━━ Listed entries

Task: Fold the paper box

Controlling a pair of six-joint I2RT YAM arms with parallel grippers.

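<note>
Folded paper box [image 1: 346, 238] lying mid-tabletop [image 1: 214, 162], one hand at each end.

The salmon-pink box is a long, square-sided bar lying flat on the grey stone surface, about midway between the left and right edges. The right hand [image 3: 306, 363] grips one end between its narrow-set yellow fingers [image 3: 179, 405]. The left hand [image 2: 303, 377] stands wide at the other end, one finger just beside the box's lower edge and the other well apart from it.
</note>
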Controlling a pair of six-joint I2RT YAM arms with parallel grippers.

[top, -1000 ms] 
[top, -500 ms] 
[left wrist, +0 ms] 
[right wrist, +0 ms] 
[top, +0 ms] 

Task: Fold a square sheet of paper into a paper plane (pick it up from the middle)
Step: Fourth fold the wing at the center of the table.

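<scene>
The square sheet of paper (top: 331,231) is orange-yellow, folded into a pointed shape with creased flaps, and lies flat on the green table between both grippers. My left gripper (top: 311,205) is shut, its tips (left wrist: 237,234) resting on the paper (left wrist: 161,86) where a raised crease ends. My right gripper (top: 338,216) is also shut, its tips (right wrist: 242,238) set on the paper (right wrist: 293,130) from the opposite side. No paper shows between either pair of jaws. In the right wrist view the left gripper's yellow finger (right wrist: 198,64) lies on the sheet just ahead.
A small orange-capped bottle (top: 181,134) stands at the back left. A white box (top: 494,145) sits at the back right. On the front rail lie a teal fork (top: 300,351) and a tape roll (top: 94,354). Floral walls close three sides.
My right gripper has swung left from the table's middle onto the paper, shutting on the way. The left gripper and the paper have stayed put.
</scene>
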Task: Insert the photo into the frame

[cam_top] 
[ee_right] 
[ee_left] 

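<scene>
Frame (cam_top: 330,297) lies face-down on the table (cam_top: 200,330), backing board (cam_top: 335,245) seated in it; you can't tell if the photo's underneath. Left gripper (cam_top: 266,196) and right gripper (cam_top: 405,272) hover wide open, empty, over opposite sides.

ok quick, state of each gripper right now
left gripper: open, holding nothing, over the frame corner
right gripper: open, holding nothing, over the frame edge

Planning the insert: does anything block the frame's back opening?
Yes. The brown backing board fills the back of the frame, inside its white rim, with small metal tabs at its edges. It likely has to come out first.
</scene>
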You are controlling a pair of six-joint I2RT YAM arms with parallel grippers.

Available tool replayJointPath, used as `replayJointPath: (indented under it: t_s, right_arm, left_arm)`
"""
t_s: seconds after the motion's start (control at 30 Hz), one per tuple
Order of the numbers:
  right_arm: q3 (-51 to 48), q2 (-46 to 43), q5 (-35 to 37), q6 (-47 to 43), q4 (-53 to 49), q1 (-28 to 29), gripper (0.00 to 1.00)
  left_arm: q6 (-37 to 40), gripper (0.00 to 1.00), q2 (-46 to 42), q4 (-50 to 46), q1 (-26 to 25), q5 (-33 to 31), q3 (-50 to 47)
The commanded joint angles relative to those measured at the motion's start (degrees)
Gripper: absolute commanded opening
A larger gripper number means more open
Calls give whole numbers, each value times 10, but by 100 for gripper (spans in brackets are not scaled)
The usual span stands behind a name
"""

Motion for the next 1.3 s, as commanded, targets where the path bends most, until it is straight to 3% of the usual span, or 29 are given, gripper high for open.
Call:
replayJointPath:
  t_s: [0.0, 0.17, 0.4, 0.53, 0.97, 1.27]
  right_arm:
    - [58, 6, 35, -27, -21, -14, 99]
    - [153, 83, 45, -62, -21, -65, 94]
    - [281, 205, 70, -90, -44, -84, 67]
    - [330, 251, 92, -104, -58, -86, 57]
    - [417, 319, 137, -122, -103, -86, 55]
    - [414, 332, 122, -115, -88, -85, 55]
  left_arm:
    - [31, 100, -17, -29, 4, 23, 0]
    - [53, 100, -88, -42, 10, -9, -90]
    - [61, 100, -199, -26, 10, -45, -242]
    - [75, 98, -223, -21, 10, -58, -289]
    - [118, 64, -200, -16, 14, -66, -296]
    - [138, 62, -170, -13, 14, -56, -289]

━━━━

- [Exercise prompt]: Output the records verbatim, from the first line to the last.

- [Problem solution]:
Task: Fold the paper box

Controlling a pair of six-joint I2RT YAM arms with parallel grippers.

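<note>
Folded paper box [image 1: 346, 238] lying mid-tabletop [image 1: 214, 162], one hand at each end.

The salmon-pink box is a long, square-sided bar lying flat on the grey stone surface, about midway between the left and right edges. The right hand [image 3: 306, 363] grips one end between its narrow-set yellow fingers [image 3: 179, 405]. The left hand [image 2: 303, 377] stands wide at the other end, one finger just beside the box's lower edge and the other well apart from it.
</note>
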Controlling a pair of six-joint I2RT YAM arms with parallel grippers.

[top, -1000 ms] 
[top, -500 ms] 
[left wrist, +0 ms] 
[right wrist, +0 ms] 
[top, +0 ms] 

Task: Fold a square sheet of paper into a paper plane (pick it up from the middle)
Step: Fourth fold the wing at the center of the table.

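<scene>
The square sheet of paper (top: 331,231) is orange-yellow, folded into a pointed shape with creased flaps, and lies flat on the green table between both grippers. My left gripper (top: 311,205) is shut, its tips (left wrist: 237,234) resting on the paper (left wrist: 161,86) where a raised crease ends. My right gripper (top: 338,216) is also shut, its tips (right wrist: 242,238) set on the paper (right wrist: 293,130) from the opposite side. No paper shows between either pair of jaws. In the right wrist view the left gripper's yellow finger (right wrist: 198,64) lies on the sheet just ahead.
A small orange-capped bottle (top: 181,134) stands at the back left. A white box (top: 494,145) sits at the back right. On the front rail lie a teal fork (top: 300,351) and a tape roll (top: 94,354). Floral walls close three sides.
My right gripper has swung left from the table's middle onto the paper, shutting on the way. The left gripper and the paper have stayed put.
</scene>
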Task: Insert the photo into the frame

[cam_top] 
[ee_right] 
[ee_left] 

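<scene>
Frame (cam_top: 330,297) lies face-down on the table (cam_top: 200,330), backing board (cam_top: 335,245) seated in it; you can't tell if the photo's underneath. Left gripper (cam_top: 266,196) and right gripper (cam_top: 405,272) hover wide open, empty, over opposite sides.

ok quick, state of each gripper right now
left gripper: open, holding nothing, over the frame corner
right gripper: open, holding nothing, over the frame edge

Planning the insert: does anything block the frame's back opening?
Yes. The brown backing board fills the back of the frame, inside its white rim, with small metal tabs at its edges. It likely has to come out first.
</scene>
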You are controlling a pair of six-joint I2RT YAM arms with parallel grippers.

Available tool replayJointPath, used as `replayJointPath: (indented under it: t_s, right_arm, left_arm)`
"""
t_s: seconds after the motion's start (control at 30 Hz), one per tuple
Order of the numbers:
  right_arm: q3 (-51 to 48), q2 (-46 to 43), q5 (-35 to 37), q6 (-47 to 43), q4 (-53 to 49), q1 (-28 to 29), gripper (0.00 to 1.00)
  left_arm: q6 (-37 to 40), gripper (0.00 to 1.00), q2 (-46 to 42), q4 (-50 to 46), q1 (-26 to 25), q5 (-33 to 31), q3 (-50 to 47)
The commanded joint angles relative to those measured at the motion's start (degrees)
Gripper: absolute commanded opening
A larger gripper number means more open
Calls give whole numbers, each value times 10, but by 100 for gripper (spans in brackets are not scaled)
The usual span stands behind a name
"""

Motion for the next 1.3 s, as commanded, targets where the path bends most, until it is straight to 3% of the usual span, or 29 are given, gripper high for open.
Call:
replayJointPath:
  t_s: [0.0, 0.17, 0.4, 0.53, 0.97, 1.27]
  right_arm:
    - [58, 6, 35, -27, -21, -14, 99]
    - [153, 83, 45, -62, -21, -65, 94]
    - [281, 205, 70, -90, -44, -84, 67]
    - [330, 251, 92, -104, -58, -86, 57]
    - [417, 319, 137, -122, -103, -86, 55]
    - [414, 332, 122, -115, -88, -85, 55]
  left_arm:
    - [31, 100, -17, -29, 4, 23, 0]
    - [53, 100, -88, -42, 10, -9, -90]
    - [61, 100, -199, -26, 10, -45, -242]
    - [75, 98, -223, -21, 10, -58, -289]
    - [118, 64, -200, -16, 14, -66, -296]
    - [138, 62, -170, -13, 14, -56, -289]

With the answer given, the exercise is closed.